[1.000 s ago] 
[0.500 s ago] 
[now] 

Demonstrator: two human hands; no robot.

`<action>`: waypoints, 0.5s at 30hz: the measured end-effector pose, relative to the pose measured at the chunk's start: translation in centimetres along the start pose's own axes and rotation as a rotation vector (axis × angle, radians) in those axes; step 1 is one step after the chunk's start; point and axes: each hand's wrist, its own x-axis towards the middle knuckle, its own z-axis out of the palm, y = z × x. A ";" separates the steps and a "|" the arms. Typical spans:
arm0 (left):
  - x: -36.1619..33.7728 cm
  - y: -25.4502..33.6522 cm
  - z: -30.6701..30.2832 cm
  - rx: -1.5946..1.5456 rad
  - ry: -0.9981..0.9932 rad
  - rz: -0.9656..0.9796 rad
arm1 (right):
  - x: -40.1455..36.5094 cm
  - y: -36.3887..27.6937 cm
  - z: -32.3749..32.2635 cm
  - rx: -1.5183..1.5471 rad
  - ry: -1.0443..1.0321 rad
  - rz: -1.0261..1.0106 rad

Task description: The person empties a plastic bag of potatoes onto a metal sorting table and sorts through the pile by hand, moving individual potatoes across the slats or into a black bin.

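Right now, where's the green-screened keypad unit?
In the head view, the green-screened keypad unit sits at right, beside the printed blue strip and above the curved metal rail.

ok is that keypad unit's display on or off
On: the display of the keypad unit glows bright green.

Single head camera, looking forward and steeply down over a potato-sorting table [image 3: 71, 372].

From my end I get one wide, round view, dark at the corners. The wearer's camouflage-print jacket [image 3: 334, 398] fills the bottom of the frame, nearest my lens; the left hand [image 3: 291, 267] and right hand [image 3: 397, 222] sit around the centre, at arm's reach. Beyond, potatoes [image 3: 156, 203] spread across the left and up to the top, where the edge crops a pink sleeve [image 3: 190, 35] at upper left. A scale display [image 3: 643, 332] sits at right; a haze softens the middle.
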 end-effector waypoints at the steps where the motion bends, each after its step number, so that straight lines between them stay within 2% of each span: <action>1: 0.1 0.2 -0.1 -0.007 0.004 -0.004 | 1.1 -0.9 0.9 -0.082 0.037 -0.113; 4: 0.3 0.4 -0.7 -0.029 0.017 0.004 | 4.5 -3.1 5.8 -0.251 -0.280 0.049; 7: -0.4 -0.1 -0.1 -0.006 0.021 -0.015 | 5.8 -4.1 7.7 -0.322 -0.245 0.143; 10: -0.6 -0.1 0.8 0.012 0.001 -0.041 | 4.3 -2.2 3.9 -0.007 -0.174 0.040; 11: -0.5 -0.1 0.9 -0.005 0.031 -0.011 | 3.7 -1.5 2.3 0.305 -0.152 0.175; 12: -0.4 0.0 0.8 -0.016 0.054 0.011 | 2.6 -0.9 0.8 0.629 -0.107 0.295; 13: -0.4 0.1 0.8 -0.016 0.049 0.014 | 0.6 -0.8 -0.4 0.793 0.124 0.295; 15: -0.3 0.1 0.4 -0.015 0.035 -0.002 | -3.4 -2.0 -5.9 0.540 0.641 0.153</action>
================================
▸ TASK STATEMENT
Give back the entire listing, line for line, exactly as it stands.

▸ ANSWER SECTION
[1.000 s ago] 
[0.500 s ago] 
[now] 

Demonstrator: two human hands; no robot.

`<action>`: waypoints, 0.5s at 30hz: the measured end-effector pose, relative to the pose measured at the chunk's start: translation in centimetres along the start pose's own axes and rotation as a rotation vector (axis × angle, radians) in those axes; step 1 is one step after the chunk's start; point and axes: each hand's wrist, its own x-axis towards the middle knuckle, its own z-axis out of the palm, y = z × x. A ";" separates the steps and a "|" the arms. Typical spans:
arm0 (left):
  - x: -36.1619..33.7728 cm
  - y: -25.4502..33.6522 cm
  - z: -30.6701..30.2832 cm
  - rx: -1.5946..1.5456 rad
  - ry: -0.9981..0.9932 rad
  - rz: -0.9656..0.9796 rad
arm1 (right):
  - x: -40.1455..36.5094 cm
  - y: -36.3887..27.6937 cm
  - z: -32.3749..32.2635 cm
  - rx: -1.5183..1.5471 rad
  - ry: -1.0443..1.0321 rad
  - rz: -1.0261..1.0106 rad

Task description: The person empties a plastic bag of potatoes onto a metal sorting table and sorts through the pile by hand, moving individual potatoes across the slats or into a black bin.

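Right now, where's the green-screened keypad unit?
In the head view, the green-screened keypad unit sits at right, beside the printed blue strip and above the curved metal rail.

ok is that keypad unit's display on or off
On: the display of the keypad unit glows bright green.

Single head camera, looking forward and steeply down over a potato-sorting table [image 3: 71, 372].

From my end I get one wide, round view, dark at the corners. The wearer's camouflage-print jacket [image 3: 334, 398] fills the bottom of the frame, nearest my lens; the left hand [image 3: 291, 267] and right hand [image 3: 397, 222] sit around the centre, at arm's reach. Beyond, potatoes [image 3: 156, 203] spread across the left and up to the top, where the edge crops a pink sleeve [image 3: 190, 35] at upper left. A scale display [image 3: 643, 332] sits at right; a haze softens the middle.
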 end-effector waypoints at the steps where the motion bends, each after its step number, so that straight lines between them stay within 2% of each span: <action>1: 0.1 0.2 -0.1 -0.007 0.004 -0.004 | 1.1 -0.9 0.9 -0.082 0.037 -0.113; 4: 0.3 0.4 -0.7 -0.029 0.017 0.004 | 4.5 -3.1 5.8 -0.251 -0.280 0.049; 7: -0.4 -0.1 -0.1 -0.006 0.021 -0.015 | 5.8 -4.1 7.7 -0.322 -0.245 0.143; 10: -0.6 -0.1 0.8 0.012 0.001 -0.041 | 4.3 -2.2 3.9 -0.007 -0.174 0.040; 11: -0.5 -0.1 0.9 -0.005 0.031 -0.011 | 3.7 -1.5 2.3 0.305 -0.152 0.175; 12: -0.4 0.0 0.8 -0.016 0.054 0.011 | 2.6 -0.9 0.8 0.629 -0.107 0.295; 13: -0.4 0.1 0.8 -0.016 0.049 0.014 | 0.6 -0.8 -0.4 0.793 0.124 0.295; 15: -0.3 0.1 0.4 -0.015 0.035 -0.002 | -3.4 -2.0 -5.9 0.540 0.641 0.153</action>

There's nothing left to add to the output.